Http basic authentication header: Learn with Java code sample

HTTP basic authentication with headers is one of the username & password based methods of securing access to web sites, web applications and web services. Purpose of this article is to analyze the details of this approach by explaining how to encode a pair of username & password as a basic authentication header string as well as to decode the authentication string generated from the web clients like browser or soapIU; and the example is implemented with Java.

Isn't username and password send to server?

When username and password is entered into the pop-up in Web browser (or by similar manner in other web clients) those are not send to server as they are, but send after encoding in a way that the receiving server side can decode and extract the username and password to check the validity. This encoding approach is not secure as the encryption approaches like AES.

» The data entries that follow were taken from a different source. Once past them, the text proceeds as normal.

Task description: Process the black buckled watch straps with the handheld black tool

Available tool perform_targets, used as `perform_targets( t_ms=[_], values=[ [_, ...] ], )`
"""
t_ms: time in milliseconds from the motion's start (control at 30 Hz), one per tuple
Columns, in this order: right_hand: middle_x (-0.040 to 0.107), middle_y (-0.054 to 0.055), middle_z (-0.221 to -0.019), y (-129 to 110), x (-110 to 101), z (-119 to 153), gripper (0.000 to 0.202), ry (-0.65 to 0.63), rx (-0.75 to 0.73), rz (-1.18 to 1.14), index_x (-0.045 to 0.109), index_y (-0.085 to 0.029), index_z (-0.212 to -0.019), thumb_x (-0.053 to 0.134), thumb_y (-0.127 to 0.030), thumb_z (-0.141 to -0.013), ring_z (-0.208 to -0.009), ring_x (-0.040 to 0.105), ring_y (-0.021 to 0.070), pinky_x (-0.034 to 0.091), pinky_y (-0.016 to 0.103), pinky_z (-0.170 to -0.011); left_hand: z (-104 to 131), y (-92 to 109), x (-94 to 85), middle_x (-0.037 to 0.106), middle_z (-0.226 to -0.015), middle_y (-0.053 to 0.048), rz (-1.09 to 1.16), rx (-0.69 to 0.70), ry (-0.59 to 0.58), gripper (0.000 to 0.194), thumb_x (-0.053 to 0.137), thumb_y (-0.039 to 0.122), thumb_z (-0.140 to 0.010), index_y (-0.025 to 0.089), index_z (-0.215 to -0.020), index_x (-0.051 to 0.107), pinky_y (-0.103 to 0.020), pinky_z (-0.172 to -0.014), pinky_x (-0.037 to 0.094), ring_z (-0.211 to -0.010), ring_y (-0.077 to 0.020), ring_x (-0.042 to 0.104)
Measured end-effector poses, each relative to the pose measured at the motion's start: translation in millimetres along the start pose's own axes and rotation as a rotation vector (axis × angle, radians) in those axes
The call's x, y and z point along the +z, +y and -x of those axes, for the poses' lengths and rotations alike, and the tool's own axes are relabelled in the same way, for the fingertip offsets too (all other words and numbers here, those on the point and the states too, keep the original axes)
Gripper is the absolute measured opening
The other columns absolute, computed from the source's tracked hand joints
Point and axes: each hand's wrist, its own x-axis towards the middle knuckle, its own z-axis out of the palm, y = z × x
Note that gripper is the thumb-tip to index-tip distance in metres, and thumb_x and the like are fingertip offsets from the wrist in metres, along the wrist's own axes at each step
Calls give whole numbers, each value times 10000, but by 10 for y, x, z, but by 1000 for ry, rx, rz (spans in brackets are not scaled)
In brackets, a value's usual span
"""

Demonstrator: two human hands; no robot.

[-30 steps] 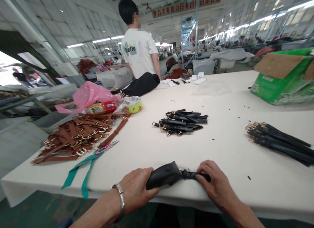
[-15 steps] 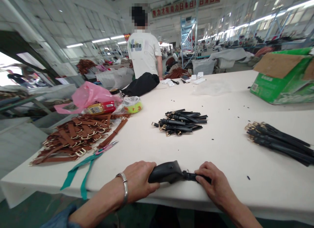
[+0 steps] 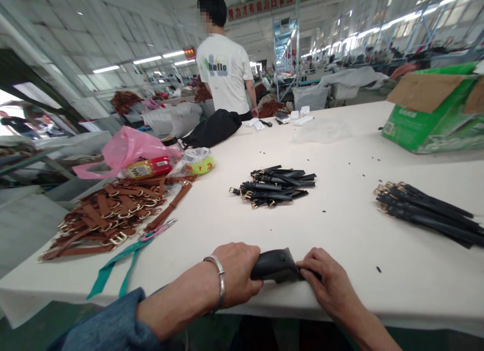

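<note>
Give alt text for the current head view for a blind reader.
The left hand grips a black handheld tool close to a mostly hidden dark strap pinched in the right hand, above a cream table. Beyond lie two bunches of black buckled straps; brown straps are heaped at left, a green box stands at right.

The back of the white shirt [image 3: 226, 86] bears the word "hello" in dark lowercase letters. The overhead banner [image 3: 280, 3] carries red Chinese characters: "努力才有能力日事日" reads at the left and "日清日高" at the right; the character between is unclear near the pole [image 3: 297, 43]. The green box [image 3: 410, 129] shows a square code and illegible white print. Lettering on the bottle [image 3: 141, 169] and small red sign [image 3: 190, 53] is unreadable.
</note>
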Motion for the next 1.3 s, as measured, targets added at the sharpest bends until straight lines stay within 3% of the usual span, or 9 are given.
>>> perform_targets(
  t_ms=[167, 433, 633, 733, 1000, 1167, 1300],
  values=[
    [521, 29, -783, -19, 17, -5, 169, 3, 3, 1, 598, -210, -816, 468, -112, -771, -782, 477, 176, 377, 309, -684, 138, -146, 53, 634, -808, -62, 49, -60, -39, 263, 467, 392, -669, 229, -847, 572, -328, -650, 449, -758, -232, 587],
    [512, 30, -786, 5, 19, -3, 134, -3, -15, 1, 568, -204, -808, 468, -120, -779, -787, 465, 180, 374, 313, -685, -20, 9, 30, 634, -791, -59, 60, -47, -2, 261, 474, 399, -654, 217, -814, 571, -326, -636, 447, -741, -236, 587],
    [521, 29, -785, 29, 46, 5, 133, 9, -13, 13, 571, -211, -813, 481, -125, -764, -780, 472, 184, 379, 317, -684, 212, -390, 139, 629, -790, -42, 94, -129, -46, 247, 473, 406, -666, 239, -823, 563, -305, -637, 434, -749, -218, 583],
    [528, 33, -786, 34, 51, 6, 136, 17, -17, 11, 572, -209, -813, 481, -125, -757, -778, 480, 185, 385, 317, -683, 283, -492, 160, 627, -802, -53, 69, -189, -53, 276, 470, 431, -671, 235, -841, 565, -320, -669, 426, -768, -226, 582],
    [532, 38, -783, 11, 33, 7, 121, 8, -23, 33, 561, -207, -807, 473, -138, -760, -776, 483, 191, 392, 329, -689, 394, -347, -34, 623, -802, -43, 154, -221, -61, 247, 450, 417, -703, 250, -856, 549, -295, -665, 416, -782, -214, 579],
    [536, 48, -825, -16, 27, 22, 150, 23, -27, 22, 560, -209, -855, 470, -142, -755, -804, 489, 194, 403, 328, -697, 196, -301, 120, 627, -785, -51, 127, -125, -28, 247, 476, 416, -678, 234, -825, 553, -318, -649, 421, -752, -230, 579],
    [536, 53, -844, -25, 18, 13, 159, 22, -30, 31, 565, -209, -871, 480, -155, -748, -817, 495, 195, 408, 323, -699, -32, -279, 302, 632, -803, -53, 196, -135, 77, 269, 447, 436, -701, 234, -852, 543, -296, -617, 422, -746, -220, 585]
  ],
)
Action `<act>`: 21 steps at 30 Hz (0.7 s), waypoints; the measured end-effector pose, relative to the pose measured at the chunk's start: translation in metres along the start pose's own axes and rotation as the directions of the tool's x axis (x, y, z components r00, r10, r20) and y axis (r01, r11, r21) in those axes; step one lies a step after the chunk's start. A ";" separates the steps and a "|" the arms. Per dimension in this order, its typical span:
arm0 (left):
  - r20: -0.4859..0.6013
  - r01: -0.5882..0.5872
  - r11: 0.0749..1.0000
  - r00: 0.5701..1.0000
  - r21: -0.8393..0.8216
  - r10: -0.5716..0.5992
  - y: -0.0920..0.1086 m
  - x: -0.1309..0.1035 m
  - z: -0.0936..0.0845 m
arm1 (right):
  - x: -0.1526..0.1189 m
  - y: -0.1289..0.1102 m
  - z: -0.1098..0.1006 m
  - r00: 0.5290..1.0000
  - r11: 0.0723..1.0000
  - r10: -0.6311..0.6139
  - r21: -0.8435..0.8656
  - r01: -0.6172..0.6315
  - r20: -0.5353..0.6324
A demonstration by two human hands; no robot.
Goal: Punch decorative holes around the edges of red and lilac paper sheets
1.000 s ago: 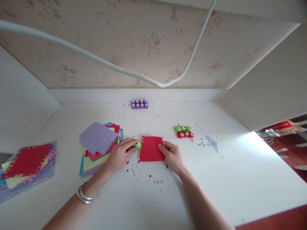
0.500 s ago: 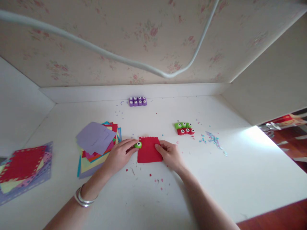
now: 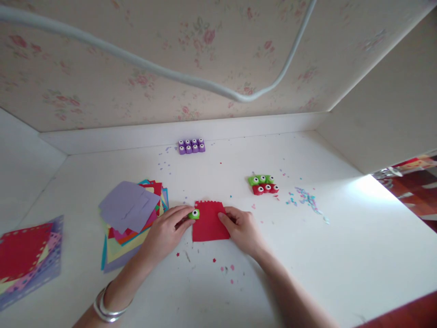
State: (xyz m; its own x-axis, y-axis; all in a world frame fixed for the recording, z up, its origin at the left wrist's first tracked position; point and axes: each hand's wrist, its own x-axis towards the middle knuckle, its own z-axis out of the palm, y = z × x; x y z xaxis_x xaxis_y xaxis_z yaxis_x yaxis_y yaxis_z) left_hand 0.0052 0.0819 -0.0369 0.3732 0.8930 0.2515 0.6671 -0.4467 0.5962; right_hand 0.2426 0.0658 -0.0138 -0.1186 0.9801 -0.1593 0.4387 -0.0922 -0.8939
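Note:
A green paper punch (image 3: 194,214) with a white top is gripped between the thumb and fingers of my left hand (image 3: 170,226). It sits at the left edge of a square red paper (image 3: 210,225), near the upper left corner. Small notches run along the paper's far edge. My right hand (image 3: 241,228) pinches the paper's right side, thumb on top and fingers partly hidden underneath. Small red and pink punched bits (image 3: 214,260) lie on the table in front of the paper.
Stacked coloured paper (image 3: 131,207) lies left of my hands, with punched sheets (image 3: 25,250) farther left. Purple punches (image 3: 191,146) stand by the wall; green and red punches (image 3: 263,184) sit to the right, near blue and pink confetti (image 3: 309,200). A white cable (image 3: 164,73) hangs across the wall.
The camera view has shifted and tilted a little. The punch has slid slightly down the paper's left edge, away from the corner. Both hands keep their hold.

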 end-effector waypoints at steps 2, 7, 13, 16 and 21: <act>-0.001 0.004 1.000 1.000 0.004 -0.004 0.001 0.000 0.000 | 0.000 -0.001 0.000 1.000 1.000 0.010 -0.014 -0.010 0.003; -0.005 0.022 1.000 1.000 0.010 -0.022 0.003 0.001 -0.003 | 0.002 -0.003 -0.001 1.000 0.999 0.020 -0.046 -0.019 0.005; 0.008 0.094 0.995 0.996 -0.015 -0.094 0.014 0.007 -0.014 | 0.003 -0.005 -0.003 1.000 0.999 0.016 -0.047 -0.015 0.017; 0.030 0.185 0.980 0.983 -0.076 -0.184 0.020 0.012 -0.016 | 0.003 -0.006 -0.003 1.000 0.998 0.027 -0.058 -0.026 0.014; 0.117 0.283 0.945 0.957 -0.167 -0.266 0.023 0.021 -0.013 | 0.003 -0.007 -0.003 0.999 0.997 0.040 -0.068 -0.038 0.023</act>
State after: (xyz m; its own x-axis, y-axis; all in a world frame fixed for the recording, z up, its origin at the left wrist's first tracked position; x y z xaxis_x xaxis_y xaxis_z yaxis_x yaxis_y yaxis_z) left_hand 0.0203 0.0908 -0.0082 0.2555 0.9668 -0.0071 0.6281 -0.1604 0.7614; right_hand 0.2413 0.0699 -0.0066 -0.1215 0.9714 -0.2040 0.5025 -0.1171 -0.8566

Sample request with basic authentication header for username="Aladdin" and password="open sesame" looks as below.

GET /myweb/index.html HTTP/1.1
Host: localhost
Authorization: Basic QWxhZGRpbjpvcGVuIHNlc2FtZQ==

Web clients create a string by concatenating the username and password with a colon (":") as username:password. Then it is encoded in base 64 and is sent to the server, so that the server can do the reverse to extract username and password.

Example Program

Code example imports a class named Imported class named org.apache.commons.codec.binary.Base64 from commons-codec-1.6 available at http://commons.apache.org/codec/download_codec.cgi. Please download it yourself and add the commons-codec-1.6.jar file to the CLASSPATH.

package org.kamal.http.basicauth;

import org.apache.commons.codec.binary.Base64;

public class HttpBasicAuthenticationHeader {

public static void main(String[] args) {

final String username = "Aladdin";
final String password = "open sesame";

System.out.println("Input\t: username [" + username + "], password [" + password + "]");

final String encodedText = createEncodedText(username, password);
System.out.println("Encoded Text : " + encodedText);

final String[] userDetails = decode(encodedText);
System.out.println("Decoded\t: username [" + userDetails[0] + "], password [" + userDetails[1] + "]");

}

private static String[] decode(final String encodedString) {
final byte[] decodedBytes = Base64.decodeBase64(encodedString.getBytes());
final String pair = new String(decodedBytes);
final String[] userDetails = pair.split(":", 2);
return userDetails;
}

private static String createEncodedText(final String username, final String password) {
final String pair = username + ":" + password;
final byte[] encodedBytes = Base64.encodeBase64(pair.getBytes());
return new String(encodedBytes);
}

Output of the program:

Input : username [Aladdin], password [open sesame]
Encoded Text : QWxhZGRpbjpvcGVuIHNlc2FtZQ==
Decoded : username [Aladdin], password [open sesame]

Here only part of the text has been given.